A groundbreaking study indicates that artificial intelligence (AI)-driven eye scans might hold the key to detecting Parkinson’s disease in individuals before they exhibit symptoms.
Collaborating between London’s Moorfields Eye Hospital and the UCL Institute of Ophthalmology, researchers harnessed AI to analyze a comprehensive dataset and identify retinal markers associated with the disease.
By scrutinizing the eyes of those with Parkinson’s and comparing them to individuals without the condition, the AI-powered process unveiled discernible physical distinctions.
This innovative approach offers the potential to serve as a pre-screening tool for early disease detection.

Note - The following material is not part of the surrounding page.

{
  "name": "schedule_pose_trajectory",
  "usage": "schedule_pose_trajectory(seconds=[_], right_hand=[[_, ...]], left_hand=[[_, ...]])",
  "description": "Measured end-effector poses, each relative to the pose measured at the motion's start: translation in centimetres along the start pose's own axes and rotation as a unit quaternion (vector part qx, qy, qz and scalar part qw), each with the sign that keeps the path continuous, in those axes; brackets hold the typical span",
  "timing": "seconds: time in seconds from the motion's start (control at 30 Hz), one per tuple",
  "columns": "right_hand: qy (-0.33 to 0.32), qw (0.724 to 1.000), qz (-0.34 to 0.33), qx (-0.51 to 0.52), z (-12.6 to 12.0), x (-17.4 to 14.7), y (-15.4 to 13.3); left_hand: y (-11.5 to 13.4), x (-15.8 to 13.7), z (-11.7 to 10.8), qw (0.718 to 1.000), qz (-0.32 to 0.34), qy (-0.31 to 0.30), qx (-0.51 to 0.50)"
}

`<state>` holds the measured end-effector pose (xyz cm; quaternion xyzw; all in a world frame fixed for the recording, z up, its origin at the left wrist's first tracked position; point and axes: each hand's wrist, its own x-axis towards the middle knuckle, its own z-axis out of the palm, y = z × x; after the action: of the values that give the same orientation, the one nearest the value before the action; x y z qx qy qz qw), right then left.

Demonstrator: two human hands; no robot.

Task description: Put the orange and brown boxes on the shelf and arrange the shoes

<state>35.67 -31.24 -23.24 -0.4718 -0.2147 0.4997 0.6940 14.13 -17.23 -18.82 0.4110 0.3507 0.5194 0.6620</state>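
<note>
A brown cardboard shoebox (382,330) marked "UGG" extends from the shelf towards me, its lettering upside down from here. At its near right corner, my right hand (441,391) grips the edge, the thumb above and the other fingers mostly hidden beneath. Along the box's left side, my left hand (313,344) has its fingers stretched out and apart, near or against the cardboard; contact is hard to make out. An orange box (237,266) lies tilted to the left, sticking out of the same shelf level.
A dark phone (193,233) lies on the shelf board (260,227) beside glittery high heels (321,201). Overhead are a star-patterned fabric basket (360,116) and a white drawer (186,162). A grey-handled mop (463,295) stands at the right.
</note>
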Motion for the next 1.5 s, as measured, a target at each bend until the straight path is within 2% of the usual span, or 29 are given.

The study centered on data extracted from optical coherence tomography (OCT), a type of 3D scan providing detailed cross-sectional images of the retina. The dataset consisted of 154,830 patients aged 40 and over, who visited eye hospitals in London between 2008 and 2018.
A separate assessment involved a medical database encompassing 67,311 healthy volunteers aged 40 to 69.
Remarkably, the study unveiled that individuals with Parkinson’s exhibited a thinner ganglion cell-inner plexiform layer and inner nuclear layer in their eyes. Notably, these markers were identified approximately seven years prior to the manifestation of clinical symptoms on average.
OCT scans, widely utilized by opticians, offer valuable insights into eye health by visualizing layers of cells beneath the skin’s surface.
Researchers suggest that by scrutinizing these layers in the years preceding symptom onset, it could be possible to detect Parkinson’s disease at an earlier stage, potentially allowing for more timely intervention and management.